BAKER’S DELIGHT: Simply You Living's Tina Duncan takes rhubarb to a new high with a contemporary twist on a classic dish.
For the rhubarb
| 500 g | Rhubarb (Main) |
| 125 g | Sugar |
| 1 Tbsp | Water |
For the dough
| 175 g | Ground hazelnuts |
| 150 g | Flour |
| 1 Tbsp | Custard powder |
| 125 g | Sugar |
| 1 tsp | Ground cinnamon |
| 1 tsp | Ground cardamom |
| ¼ tsp | Salt |
| ½ tsp | Baking powder |
| 175 g | Butter |
| 1 | Egg |
| 1 tsp | Vanilla essence/extract |
Cardamom spiced yoghurt
| 250 g | Greek yoghurt |
| 1 tsp | Ground cardamom |
| 1 Tbsp | Brown sugar |
Directions
- Place rhubarb, sugar and water in a small saucepan and simmer over a low heat until the rhubarb is tender. Cool.
- In a food processor, combine ground hazelnuts, flour, custard powder, second measure of sugar, spices, salt and baking powder.
- Pulse to combine, add butter and pulse until texture resembles fine breadcrumbs. Add egg and vanilla and pulse again until dough comes together.
- Tip onto a lightly floured bench and bring together by hand to form a smooth ball of very soft dough.
- Cut off a third, wrap in cling film and refrigerate.
- Press remaining dough into the base and sides of a 20cm-deep loose-bottomed tart tin.
- Spoon rhubarb into base of tart.
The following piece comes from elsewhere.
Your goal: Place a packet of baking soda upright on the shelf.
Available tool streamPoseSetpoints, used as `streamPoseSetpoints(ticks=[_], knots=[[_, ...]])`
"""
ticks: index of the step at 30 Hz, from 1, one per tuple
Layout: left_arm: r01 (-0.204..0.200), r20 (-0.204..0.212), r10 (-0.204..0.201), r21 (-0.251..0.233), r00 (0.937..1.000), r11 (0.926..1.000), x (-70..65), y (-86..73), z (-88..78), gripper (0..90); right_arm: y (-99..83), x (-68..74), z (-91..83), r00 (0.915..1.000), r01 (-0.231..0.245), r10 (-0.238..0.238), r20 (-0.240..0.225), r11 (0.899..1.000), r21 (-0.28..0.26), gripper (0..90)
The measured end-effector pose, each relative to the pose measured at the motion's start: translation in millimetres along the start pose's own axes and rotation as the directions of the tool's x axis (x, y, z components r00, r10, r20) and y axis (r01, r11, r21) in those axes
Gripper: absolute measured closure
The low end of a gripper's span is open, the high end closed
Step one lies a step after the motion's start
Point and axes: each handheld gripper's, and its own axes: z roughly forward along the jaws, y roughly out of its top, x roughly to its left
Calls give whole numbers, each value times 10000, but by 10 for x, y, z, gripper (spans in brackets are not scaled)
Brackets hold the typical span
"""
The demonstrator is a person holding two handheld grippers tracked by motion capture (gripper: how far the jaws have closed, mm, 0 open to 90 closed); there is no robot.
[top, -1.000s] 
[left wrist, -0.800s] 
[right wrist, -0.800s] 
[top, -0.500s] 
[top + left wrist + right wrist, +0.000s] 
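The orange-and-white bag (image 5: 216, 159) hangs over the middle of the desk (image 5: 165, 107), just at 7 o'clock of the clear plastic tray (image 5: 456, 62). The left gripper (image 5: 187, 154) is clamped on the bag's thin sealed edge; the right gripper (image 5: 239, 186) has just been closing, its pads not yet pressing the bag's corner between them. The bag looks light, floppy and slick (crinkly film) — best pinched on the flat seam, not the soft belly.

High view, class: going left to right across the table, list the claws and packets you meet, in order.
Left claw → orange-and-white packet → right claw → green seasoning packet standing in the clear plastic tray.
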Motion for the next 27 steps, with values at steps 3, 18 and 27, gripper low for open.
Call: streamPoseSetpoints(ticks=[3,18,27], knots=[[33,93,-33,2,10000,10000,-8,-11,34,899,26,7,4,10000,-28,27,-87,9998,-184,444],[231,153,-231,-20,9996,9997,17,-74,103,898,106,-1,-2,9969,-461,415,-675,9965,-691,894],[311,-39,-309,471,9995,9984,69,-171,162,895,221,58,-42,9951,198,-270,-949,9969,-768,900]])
Roll out chilled dough into a rectangle and cut into long strips 2cm wide.
- Lattice the top of the torte with the strips, pinching them into the dough at each side.
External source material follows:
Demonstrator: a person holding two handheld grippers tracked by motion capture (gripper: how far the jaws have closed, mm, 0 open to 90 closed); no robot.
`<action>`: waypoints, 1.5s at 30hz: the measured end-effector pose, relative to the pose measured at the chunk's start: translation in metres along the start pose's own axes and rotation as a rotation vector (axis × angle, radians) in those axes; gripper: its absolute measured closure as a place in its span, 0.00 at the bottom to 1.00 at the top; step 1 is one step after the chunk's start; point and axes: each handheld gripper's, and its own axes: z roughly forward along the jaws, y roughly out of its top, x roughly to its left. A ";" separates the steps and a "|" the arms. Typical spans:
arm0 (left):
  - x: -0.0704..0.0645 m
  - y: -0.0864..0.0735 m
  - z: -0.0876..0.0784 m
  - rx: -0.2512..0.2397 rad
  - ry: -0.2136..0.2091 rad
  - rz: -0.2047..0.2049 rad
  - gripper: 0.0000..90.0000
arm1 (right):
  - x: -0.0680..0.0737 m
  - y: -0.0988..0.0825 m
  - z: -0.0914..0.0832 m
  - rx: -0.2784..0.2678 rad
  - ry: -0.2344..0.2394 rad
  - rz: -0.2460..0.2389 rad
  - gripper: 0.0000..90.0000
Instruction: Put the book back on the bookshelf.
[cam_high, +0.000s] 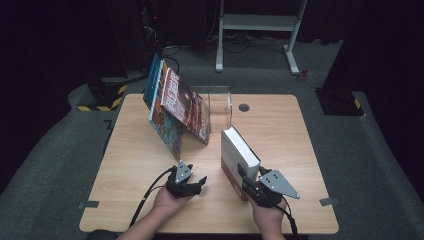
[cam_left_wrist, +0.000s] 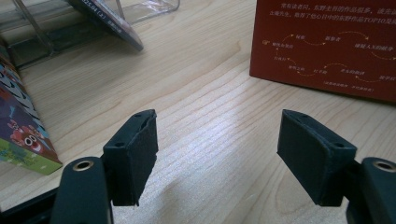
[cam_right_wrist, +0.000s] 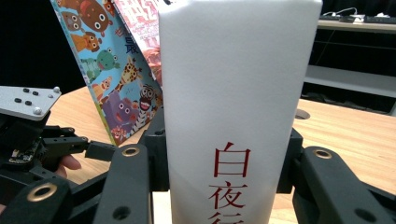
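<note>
A thick book (cam_high: 240, 152) with a white spine and red cover stands upright on the wooden table (cam_high: 280, 130), right of centre. My right gripper (cam_high: 245, 182) is shut on its near end; in the right gripper view the jaws of the right gripper (cam_right_wrist: 224, 154) press both sides of the white spine (cam_right_wrist: 233, 93) with red characters. My left gripper (cam_high: 190, 181) rests near the front, left of the book, open with bare table between the jaws of the left gripper (cam_left_wrist: 217, 149). The book's red cover (cam_left_wrist: 327, 42) stands off to its right.
Several colourful picture books (cam_high: 180, 105) lean to the right in a clear acrylic stand (cam_high: 220, 100) at the back centre. One of the picture books (cam_left_wrist: 23, 135) is close on the left gripper's left. A cable hole (cam_high: 244, 107) lies behind the stand. A white desk frame (cam_high: 260, 22) stands on the floor beyond.
</note>
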 end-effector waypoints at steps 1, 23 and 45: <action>0.000 0.000 0.000 0.000 0.001 0.003 0.32 | 0.000 0.001 0.000 0.002 0.000 -0.001 0.61; 0.000 0.000 0.000 0.002 0.001 0.002 0.32 | -0.007 0.016 0.008 0.008 -0.012 0.027 0.61; -0.002 0.000 0.000 -0.002 0.001 0.014 0.33 | -0.007 0.043 0.037 -0.003 -0.029 0.011 0.61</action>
- Bake in a preheated 180 degC oven 35-40 minutes until pastry is golden brown.
- Rest in tin for 15 minutes before unmoulding onto a serving platter.
Drench with icing sugar and serve warm with cardamom-spiced yoghurt.
Cardamom spiced yoghurt
- Combine all ingredients in a small bowl.